The Bamboo Annals also mention that Yu appointed Yi as his successor, but mention nothing of Yi's reigning, stating only that Yu's son Qi took the throne of Xia after the 3 years of mourning for Yu. It relates that Boyi (Yi or Yih) died in Qi's 6th year and that Qi "appointed a sacrifice for him". However, in a footnote, translator James Legge observes: "This account does not agree with the account of the death of Yih, which is often attributed to the Annals, and which was no doubt in some of the Bamboo Books; viz. that 'Yih was aiming at the throne, and K'e [Qi] put him to death'."

Qi got his throne in the year of Guihai (癸亥), and he celebrated his inauguration with all his vassals (諸侯) at Juntai (鈞臺, a platform that used to be in Yuzhou city in Henan.). He died sixteen years after he got the throne (some source say 10 years or 29 years).

== Events during his reign==

The Bamboo Annals record the following events for Qi's reign:

- In his first year, he held great feasts in both the former capital, and his new one.
- In the second year, Boyi (伯益) "left the court and went to his state". Qi led his army to fight the rebellious prince of Hu County at the Battle of Gan (background of the "Speech at Gan" chapter in the Shang shu).
- In the sixth year, Boyi died, and Qi "appointed a sacrifice" to memorialize him.
- In the eighth year of his reign, Qi sent Mengtu (孟塗), one of his ministers to Ba 'to preside over litigations'.
- In the tenth year, he "made a tour of inspection, and celebrated a complete service of Shun's music" in Damu (大穆). Some sources may add that he created a dance named Nine Shao (九韶, see Jiu Ge).
- In his 11th year, Qi banished his youngest son Wuguan 'beyond the Yellow River's western part'.
- In the 15th year, Wuguan led a rebellion on the western Ho.
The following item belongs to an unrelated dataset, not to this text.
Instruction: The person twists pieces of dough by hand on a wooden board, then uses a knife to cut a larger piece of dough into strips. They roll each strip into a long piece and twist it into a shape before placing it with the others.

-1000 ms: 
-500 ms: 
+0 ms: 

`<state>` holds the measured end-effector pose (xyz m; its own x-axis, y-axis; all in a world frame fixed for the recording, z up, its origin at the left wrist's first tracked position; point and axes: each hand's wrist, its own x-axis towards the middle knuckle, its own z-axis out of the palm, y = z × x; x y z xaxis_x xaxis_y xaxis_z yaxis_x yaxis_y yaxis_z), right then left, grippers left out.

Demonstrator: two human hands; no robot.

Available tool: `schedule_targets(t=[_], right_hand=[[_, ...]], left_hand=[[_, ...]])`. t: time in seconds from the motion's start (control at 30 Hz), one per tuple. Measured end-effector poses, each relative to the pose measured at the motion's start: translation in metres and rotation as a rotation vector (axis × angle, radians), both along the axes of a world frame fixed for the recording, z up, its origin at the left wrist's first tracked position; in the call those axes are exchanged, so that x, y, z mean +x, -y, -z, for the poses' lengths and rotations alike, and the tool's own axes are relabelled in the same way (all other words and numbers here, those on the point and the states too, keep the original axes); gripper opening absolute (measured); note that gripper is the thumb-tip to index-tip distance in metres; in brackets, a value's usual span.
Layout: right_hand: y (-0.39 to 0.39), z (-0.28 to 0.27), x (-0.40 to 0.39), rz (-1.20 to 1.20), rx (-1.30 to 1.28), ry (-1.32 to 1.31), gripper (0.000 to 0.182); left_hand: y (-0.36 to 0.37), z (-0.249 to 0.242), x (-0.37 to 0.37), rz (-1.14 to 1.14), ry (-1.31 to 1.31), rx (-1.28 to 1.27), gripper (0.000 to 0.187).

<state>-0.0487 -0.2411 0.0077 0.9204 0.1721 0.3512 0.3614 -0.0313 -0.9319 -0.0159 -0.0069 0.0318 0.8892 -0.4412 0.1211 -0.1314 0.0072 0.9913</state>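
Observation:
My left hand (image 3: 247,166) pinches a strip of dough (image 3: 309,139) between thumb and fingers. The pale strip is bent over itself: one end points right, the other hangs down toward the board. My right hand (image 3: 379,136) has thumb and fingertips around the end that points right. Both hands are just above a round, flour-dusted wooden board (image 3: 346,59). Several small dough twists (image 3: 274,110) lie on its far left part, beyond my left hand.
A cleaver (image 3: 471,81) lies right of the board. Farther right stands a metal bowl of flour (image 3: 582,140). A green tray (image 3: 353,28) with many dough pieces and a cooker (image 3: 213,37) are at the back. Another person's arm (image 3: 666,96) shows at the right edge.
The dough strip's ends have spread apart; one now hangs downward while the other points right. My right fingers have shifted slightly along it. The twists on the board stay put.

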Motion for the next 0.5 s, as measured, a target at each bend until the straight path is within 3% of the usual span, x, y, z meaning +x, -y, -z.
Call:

Qi sent one of his ministers, Shou to lead an army to punish Wuguan, when Wuguan surrendered.

==Literary references elsewhere==
The Eastern Zhou anthology Discourses of the States mentions Qi as one of the examples of originally virtuous kings who would beget wicked sons.

The Classic of Mountains and Seas mentions Qi several times, as and : he is depicted as a fanciful shamanic intermediary who received sacred dances and music from the Supreme God (aka Shangdi 上帝).

==Locations presumed to be related with reign==
The city Xinzhai is believed to have been founded by king Qi of Xia, and was the capital of the Xia dynasty until Qi's descendant Shao Kang took control of the dynasty.

Chinese archaeologist Feng Shi (馮時 (冯時)) identifies Taosi culture's site Wenyi 文邑 with Xiayi 夏邑, Xia dynasty's second capital and Qi's capital. He also points to traces of violence among the archaeological evidence there to propose that "Qi seized the royal power with violence and changed the abdication system into hereditary system."